| TASK OBJECTIVE |
In the material below, how many lines contain the word "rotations"? The reply must be that number alone.
>>>
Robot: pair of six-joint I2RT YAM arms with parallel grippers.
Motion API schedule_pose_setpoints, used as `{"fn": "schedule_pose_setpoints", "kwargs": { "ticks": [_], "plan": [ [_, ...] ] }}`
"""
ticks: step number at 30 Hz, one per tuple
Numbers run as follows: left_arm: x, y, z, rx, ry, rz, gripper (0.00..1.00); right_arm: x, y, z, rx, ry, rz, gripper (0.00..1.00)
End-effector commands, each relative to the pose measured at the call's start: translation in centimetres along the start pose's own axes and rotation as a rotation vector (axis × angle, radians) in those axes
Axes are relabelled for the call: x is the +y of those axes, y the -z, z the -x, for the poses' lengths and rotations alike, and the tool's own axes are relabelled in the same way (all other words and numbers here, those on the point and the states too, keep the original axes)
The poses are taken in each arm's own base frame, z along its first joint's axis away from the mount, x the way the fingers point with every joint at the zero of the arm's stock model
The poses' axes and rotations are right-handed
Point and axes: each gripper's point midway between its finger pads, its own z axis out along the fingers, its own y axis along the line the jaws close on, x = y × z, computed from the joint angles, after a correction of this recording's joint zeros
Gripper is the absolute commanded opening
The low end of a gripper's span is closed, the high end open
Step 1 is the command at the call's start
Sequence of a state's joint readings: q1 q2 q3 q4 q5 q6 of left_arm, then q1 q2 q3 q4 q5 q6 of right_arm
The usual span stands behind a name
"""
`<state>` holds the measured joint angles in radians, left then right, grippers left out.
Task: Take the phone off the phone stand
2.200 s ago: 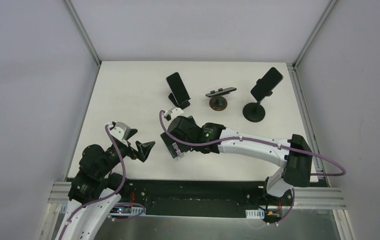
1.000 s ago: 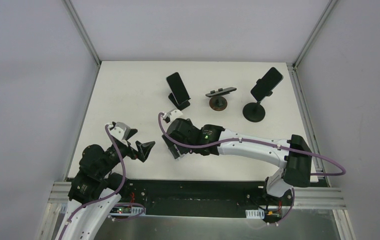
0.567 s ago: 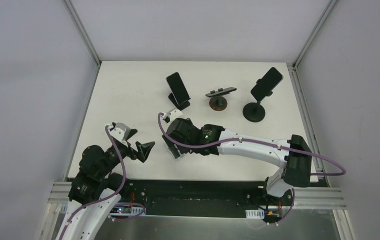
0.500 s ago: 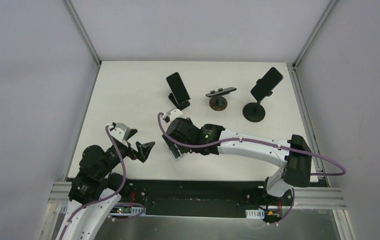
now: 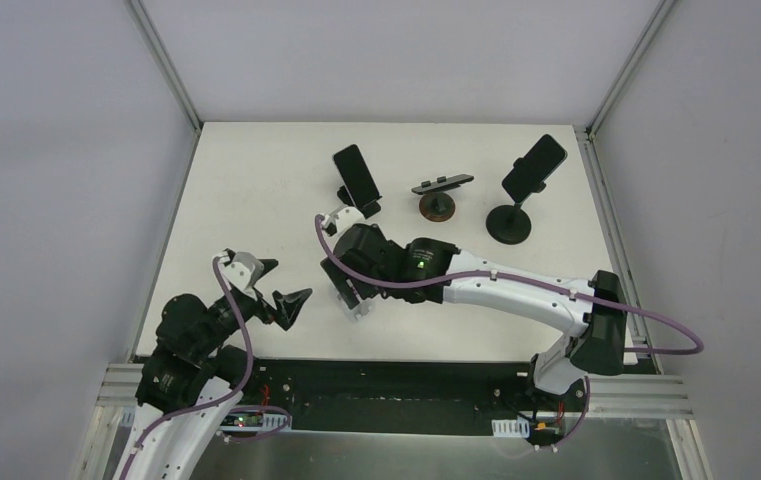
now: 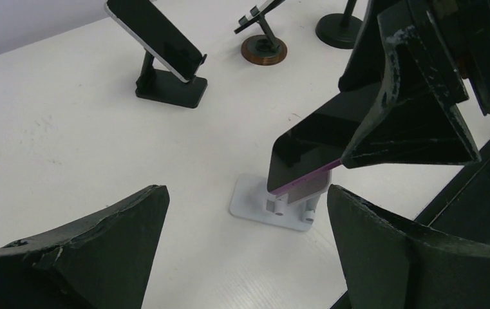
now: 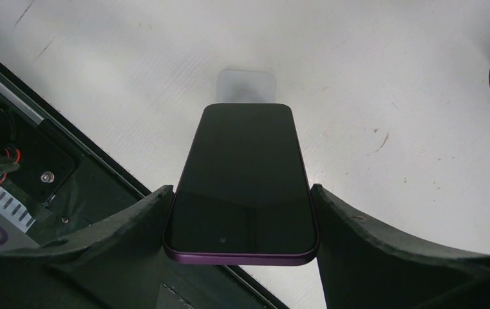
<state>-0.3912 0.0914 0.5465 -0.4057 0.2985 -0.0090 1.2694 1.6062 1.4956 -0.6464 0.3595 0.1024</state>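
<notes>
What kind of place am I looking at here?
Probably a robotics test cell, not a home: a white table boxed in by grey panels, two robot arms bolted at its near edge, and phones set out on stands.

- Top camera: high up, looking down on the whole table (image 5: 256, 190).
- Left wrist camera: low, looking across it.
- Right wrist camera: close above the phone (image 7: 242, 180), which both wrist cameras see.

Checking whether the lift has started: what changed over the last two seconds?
The right tool, still shut on the purple phone, shifted slightly toward the far side of the table, above the white stand. The open left tool drifted a touch. The left far phone, right far phone and empty stand stayed put.
</notes>
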Motion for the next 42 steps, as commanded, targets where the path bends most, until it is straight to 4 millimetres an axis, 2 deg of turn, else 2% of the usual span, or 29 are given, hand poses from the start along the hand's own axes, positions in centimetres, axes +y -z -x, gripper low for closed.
{"fn": "schedule_pose_setpoints", "kwargs": {
  "ticks": [1, 9, 17, 25, 35, 39, 42],
  "plan": [
    [-2.0, 0.7, 2.5, -0.07, -0.079, -0.115, 1.0, -0.4, 4.1, 3.8, -0.118, 0.0, 0.032, 0.48],
    [-6.8, 1.7, 4.3, -0.075, -0.14, -0.408, 1.0, -0.9, 7.6, 3.5, -0.127, 0.072, 0.116, 0.48],
    [-9.5, 1.7, 5.8, -0.028, -0.123, -0.614, 1.0, -0.5, 11.8, 2.5, -0.142, 0.145, 0.282, 0.47],
    [-10.7, 1.4, 7.2, -0.02, -0.127, -0.722, 1.0, 0.5, 15.3, 1.0, -0.17, 0.265, 0.455, 0.47],
    [-12.6, 0.4, 8.1, -0.021, -0.12, -0.815, 1.0, 1.4, 16.8, 0.7, -0.236, 0.328, 0.554, 0.48],
    [-14.0, -0.6, 8.7, -0.061, -0.07, -0.863, 1.0, 1.8, 17.2, 1.0, -0.253, 0.337, 0.574, 0.48],
    [-14.3, -1.5, 8.4, -0.049, -0.066, -0.857, 1.0, 1.9, 17.4, 1.2, -0.259, 0.34, 0.577, 0.47]
  ]
}}
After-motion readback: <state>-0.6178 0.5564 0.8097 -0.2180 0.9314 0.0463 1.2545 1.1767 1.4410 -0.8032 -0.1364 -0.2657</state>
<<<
| WRITTEN RESPONSE |
2